(Washington) L’armée américaine prépare des options «adaptées» aux évolutions sur le terrain au Venezuela, a déclaré vendredi le ministre de la Défense par intérim Patrick Shanahan, après avoir accueilli au Pentagone les responsables de l’équipe de sécurité nationale du président Donald Trump.

Agence France-Presse

«Nous avons une série complète d’options adaptées à certaines circonstances», a déclaré M. Shanahan à quelques journalistes.

Le ministre, qui a annulé à la dernière minute un voyage en Europe à cause de la situation au Venezuela, a indiqué avoir rassemblé le matin même au Pentagone le chef de la diplomatie Mike Pompeo, le conseiller à la sécurité nationale de la Maison-Blanche John Bolton, et l’amiral Craig Faller, qui dirige le commandement américain pour l’Amérique du Sud.

«Au fur et à mesure que les conditions changent (sur le terrain), nous faisons des modifications et des ajustements», a-t-il indiqué, refusant de préciser les opérations militaires envisagées.

M. Shanahan a rappelé les propos du président Trump, selon lequel «toutes les options» sont sur la table. «Toutes, ça veut dire toutes.
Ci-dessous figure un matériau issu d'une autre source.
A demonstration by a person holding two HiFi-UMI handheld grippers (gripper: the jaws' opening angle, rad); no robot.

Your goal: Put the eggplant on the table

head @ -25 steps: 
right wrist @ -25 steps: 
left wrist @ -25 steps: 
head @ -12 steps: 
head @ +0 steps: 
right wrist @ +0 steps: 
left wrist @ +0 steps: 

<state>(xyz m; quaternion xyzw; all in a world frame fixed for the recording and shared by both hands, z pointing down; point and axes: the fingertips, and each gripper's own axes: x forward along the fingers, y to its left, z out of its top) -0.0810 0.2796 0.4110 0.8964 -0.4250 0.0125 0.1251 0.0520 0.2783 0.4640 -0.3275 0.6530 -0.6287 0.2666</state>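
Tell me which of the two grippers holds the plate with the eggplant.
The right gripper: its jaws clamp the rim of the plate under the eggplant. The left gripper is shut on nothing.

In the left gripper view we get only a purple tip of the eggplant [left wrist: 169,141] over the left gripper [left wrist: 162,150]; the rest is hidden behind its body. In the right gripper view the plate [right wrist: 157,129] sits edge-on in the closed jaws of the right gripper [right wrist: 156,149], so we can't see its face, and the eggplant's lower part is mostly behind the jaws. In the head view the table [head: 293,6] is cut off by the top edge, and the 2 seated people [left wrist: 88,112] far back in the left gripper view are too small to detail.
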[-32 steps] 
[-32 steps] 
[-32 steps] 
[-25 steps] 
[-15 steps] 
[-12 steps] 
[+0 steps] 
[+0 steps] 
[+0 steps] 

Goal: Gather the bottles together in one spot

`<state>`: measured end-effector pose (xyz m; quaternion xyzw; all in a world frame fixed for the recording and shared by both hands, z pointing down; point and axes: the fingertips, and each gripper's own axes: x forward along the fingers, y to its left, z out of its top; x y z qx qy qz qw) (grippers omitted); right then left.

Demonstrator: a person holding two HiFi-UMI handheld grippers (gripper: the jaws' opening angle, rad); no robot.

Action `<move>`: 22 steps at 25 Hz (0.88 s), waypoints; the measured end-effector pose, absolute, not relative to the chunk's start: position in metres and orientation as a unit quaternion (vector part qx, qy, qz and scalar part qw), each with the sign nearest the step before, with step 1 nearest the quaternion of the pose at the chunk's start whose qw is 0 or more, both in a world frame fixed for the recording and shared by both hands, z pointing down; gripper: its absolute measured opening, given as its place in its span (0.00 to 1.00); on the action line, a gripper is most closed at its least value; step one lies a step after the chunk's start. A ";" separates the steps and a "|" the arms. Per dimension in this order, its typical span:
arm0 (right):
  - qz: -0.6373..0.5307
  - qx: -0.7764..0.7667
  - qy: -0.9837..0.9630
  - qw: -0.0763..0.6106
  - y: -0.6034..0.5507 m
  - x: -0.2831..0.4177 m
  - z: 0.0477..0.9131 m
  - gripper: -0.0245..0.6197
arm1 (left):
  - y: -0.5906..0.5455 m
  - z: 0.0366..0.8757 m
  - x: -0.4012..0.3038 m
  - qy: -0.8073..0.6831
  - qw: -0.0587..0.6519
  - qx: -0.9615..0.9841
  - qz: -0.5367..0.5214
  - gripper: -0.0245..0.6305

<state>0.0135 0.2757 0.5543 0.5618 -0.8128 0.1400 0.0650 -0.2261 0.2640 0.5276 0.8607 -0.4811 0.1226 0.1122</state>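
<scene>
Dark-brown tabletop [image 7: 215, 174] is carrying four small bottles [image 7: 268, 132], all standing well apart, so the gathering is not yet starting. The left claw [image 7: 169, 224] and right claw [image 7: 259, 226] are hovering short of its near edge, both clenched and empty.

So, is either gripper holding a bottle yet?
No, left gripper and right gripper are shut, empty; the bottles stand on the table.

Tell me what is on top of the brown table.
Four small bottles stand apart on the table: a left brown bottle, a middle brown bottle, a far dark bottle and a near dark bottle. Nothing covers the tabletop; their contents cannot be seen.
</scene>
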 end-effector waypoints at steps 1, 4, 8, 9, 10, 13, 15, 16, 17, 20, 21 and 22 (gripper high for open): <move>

Je veux éviter d’entrer dans les détails de ce que nous pourrions faire ou pas, mais il faut comprendre que nos plans […] ont de la profondeur».

Questionné sur la possibilité d’un déploiement naval au large du Venezuela, il s’est contenté de répondre : «Il y a beaucoup d’eau par là-bas».

L’influent sénateur républicain Lindsey Graham a suggéré vendredi que les États-Unis envoient un porte-avions au large du Venezuela. «Cuba, la Russie envoient des troupes pour soutenir Maduro au Venezuela… pendant que nous parlons/sanctionnons. Où est notre porte-avions?», a-t-il tweeté.

Les États-Unis, qui ont reconnu l’opposant Juan Guaidó comme président par intérim, ont adopté de strictes sanctions économiques pour tenter de pousser le président Nicolas Maduro vers la sortie.

M. Pompeo a réaffirmé mercredi qu’une intervention militaire américaine n’était pas exclue. «Une intervention militaire est possible. Si c’est nécessaire, c’est que ce feront les États-Unis», a-t-il déclaré.